Malicious actors have been using specially crafted tools to collect information (like the police have search tools across a number of databases) and data companies collect so much information about us that a lot of free tools (OSINT) can be used to collect that information.

So, what does an innocent individual have in their arsenal to defend himself? Knowing what information is out there using OSINT tools.

Digital Footprint

Your digital footprint comprises every email you’ve ever sent, every post you’ve shared on social media, or every picture you’ve taken and uploaded on Instagram.

You know what they say about the internet, once it’s online, it can never be completely erased.

Your digital footprint also contains everything you aren’t aware that you’re doing online. For instance, every time you agree to let a website store your cookies and digital information or your IP address gets stored somewhere, you’re adding to your digital footprint. One way to think about your digital footprints is to categorize them as either “active” or “passive.”

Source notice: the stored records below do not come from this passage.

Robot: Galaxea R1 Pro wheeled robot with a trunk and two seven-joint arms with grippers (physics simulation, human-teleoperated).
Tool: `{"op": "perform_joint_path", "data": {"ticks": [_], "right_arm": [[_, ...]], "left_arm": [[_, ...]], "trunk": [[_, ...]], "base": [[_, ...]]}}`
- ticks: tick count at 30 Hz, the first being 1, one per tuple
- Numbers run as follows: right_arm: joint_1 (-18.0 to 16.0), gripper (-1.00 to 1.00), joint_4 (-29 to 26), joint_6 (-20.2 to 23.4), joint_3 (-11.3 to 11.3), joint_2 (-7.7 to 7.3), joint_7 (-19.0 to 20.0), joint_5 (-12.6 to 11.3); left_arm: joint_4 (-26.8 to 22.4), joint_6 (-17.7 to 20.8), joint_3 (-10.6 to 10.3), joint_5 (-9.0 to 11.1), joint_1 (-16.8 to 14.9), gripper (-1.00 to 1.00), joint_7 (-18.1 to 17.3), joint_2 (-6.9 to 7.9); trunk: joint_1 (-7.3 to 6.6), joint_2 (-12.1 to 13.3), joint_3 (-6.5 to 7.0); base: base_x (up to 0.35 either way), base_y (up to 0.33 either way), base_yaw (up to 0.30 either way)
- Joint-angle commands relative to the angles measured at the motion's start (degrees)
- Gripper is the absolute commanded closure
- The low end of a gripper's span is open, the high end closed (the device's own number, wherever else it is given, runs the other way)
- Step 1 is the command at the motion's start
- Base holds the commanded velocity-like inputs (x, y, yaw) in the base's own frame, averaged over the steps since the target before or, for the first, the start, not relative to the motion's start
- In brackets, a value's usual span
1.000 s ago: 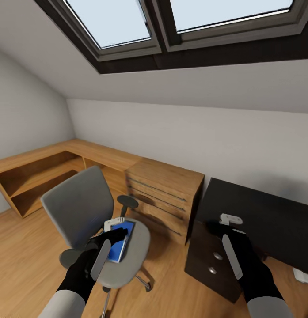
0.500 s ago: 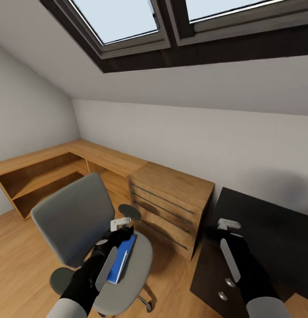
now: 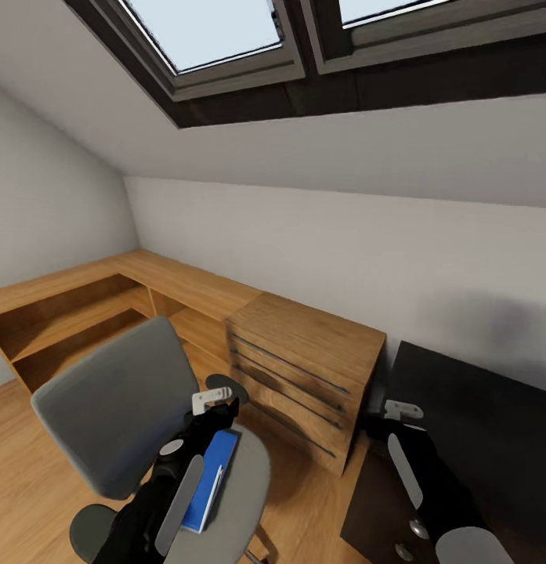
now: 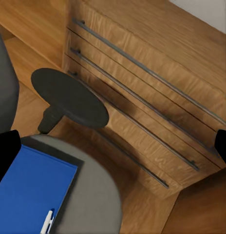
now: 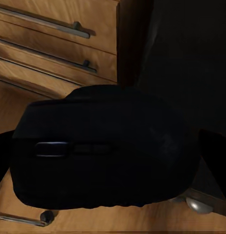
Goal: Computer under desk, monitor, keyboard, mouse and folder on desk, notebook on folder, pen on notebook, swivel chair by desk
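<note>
Spread left fingers [image 4: 6, 151] are seen over the flat bright blue folder [image 3: 208, 479] on the grey swivel chair [image 3: 116, 407]; it is judged light, stiff, best pinched by an edge. Beside that chair, the small black oval mouse [image 5: 101, 153] is clamped in the right gripper [image 3: 380, 424].

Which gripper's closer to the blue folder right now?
Left. The left gripper hovers just over the folder on the chair seat; the right gripper is off by the black desk, holding the mouse.
</note>
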Motion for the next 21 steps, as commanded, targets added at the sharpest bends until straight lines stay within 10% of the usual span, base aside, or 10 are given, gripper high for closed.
{"op": "perform_joint_path", "data": {"ticks": [1,21], "right_arm": [[-0.1,1.00,0.6,0.1,0.1,-0.15,-0.5,-0.5],[-6.4,1.00,20.5,-8.2,-0.5,-5.19,-0.5,-0.4]], "left_arm": [[-0.2,0.2,-0.6,0.6,0.0,-1.00,0.5,0.03],[-9.6,3.5,-3.5,0.6,5.1,-1.00,0.6,0.10]], "trunk": [[0.02,-0.1,-0.09],[0.02,-0.1,-0.09]], "base": [[0.012,0.000,0.000],[0.028,-0.024,0.000]]}}
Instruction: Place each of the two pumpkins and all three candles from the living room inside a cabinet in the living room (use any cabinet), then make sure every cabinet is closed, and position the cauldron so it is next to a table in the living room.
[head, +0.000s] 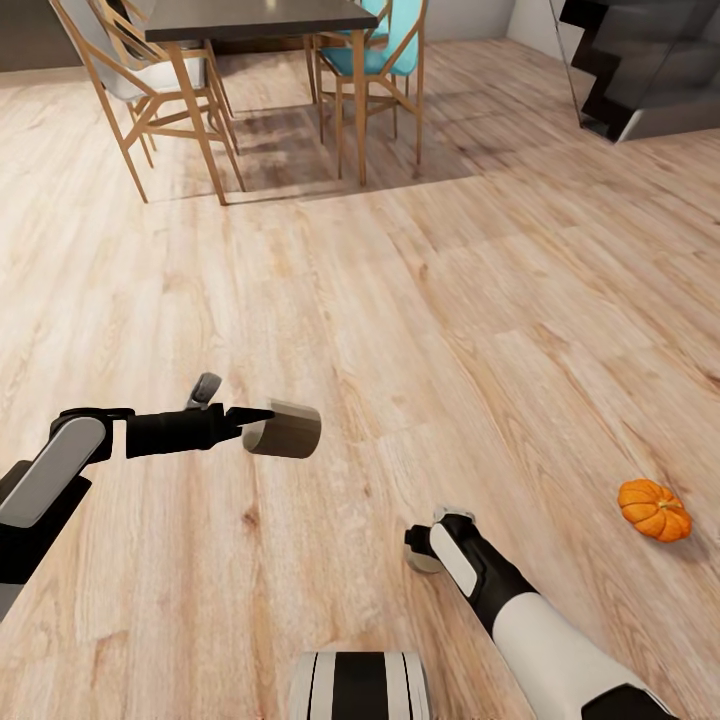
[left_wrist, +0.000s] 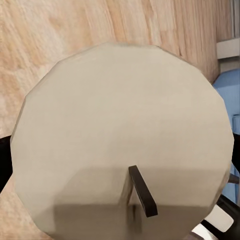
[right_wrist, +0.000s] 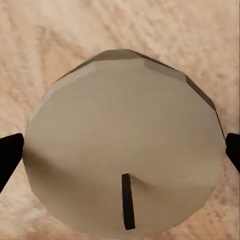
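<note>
Candle (right_wrist: 122, 145) pinched between right gripper (head: 425, 550) jaws; second candle (head: 284, 429) clamped in left gripper (head: 262, 418); pumpkin (head: 654, 509) apart

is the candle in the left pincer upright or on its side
On its side. In the head view the candle lies horizontal at the tip of the left pincer, above the wooden floor; the left wrist view faces its wick end.

Light wood plank floor (head: 400, 300); a dark dining table (head: 255, 18) with wooden chairs (head: 375, 70); dark stairs (head: 650, 60) beyond.
</note>
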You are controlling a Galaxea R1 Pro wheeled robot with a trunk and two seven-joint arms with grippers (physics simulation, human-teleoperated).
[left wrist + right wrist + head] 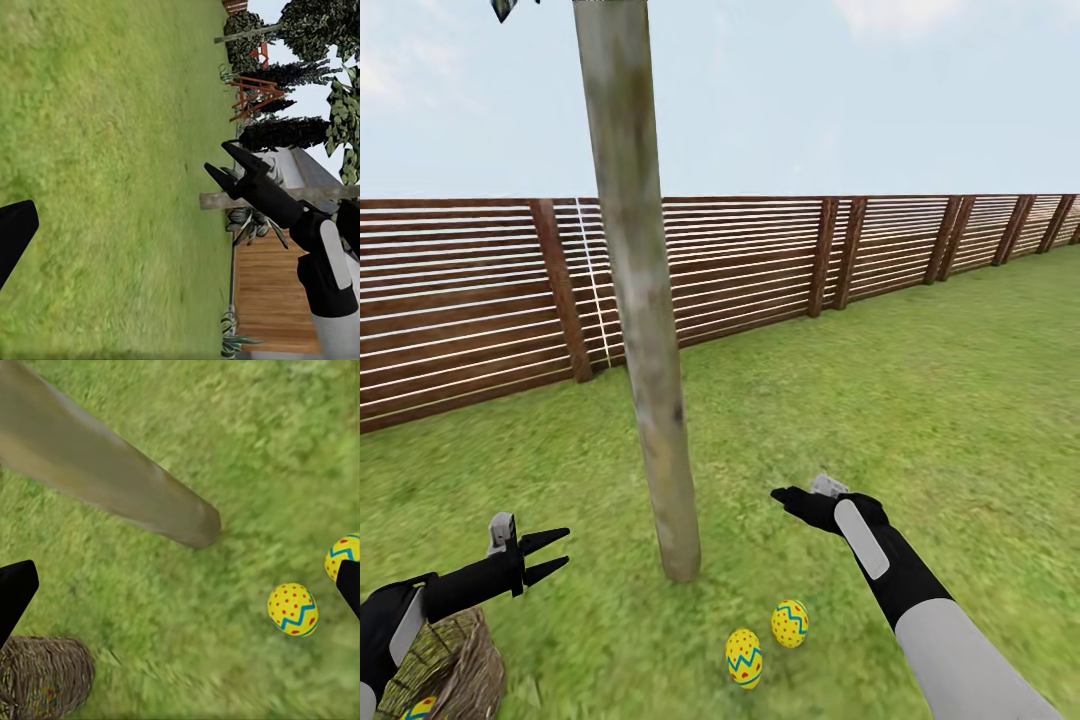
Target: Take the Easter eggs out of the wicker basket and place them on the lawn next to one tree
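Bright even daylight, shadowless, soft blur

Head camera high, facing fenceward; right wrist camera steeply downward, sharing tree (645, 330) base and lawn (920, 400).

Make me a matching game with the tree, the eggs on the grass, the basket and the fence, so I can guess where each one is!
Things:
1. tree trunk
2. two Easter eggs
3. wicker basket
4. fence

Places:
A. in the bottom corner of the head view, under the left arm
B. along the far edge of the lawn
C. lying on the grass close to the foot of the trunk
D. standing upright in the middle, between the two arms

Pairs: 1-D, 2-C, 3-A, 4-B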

“Passive” footprints are those you leave behind without intending to, or in some cases knowing. For instance, websites that collect information about how many times you have visited in the recent past are adding to your digital footprint in a “passive” fashion. You don’t choose to hand them this data, they collect it when a device at your IP address connects with their websites.

Because this is a hidden process, you may not realize it is happening at all.

“Active” footprints are those you leave when you make deliberate choices on the Internet. Posts you make to your own social media channels are a well-known form of the active footprint.

When you are logged into project management or a similar site, changes you make that are connected to your login name are also part of your active footprint.

How to find yourself in 4 steps

  • Enter your name into several search engines. – use google, bing, yahoo or if you want to be hidden use duck duck go etc…

  • If you want to know what an individual without log-in knows about you use google chrome in hidden mode.

  • Use our search tools like ThatsThem or PiPL or SPOKEO,paid service or check what is on your social media using FB People Directory or Facebook Email Search if you just have a personal e-mail (yours)

  • Check the location you’re sharing on social media with Creepy or how much you’re sleeping Facebook Sleep Stats

Some consequence of identity theft

  • A good example story of a person who got his identity stolen Bennett Arron and made a stand-up of it.

Identity profiling can lead to very targeted phishing campaigns and ultimately result in damage to companies and individuals as it happened to these two C-Levels.

Burglars target households when people are away. How do they know? Simply watching social media activity or another example.

A fraudster can collect information from a bank account using the statement that you trash. They can call you and impersonate the bank. In those case always hang up and call directly the bank number.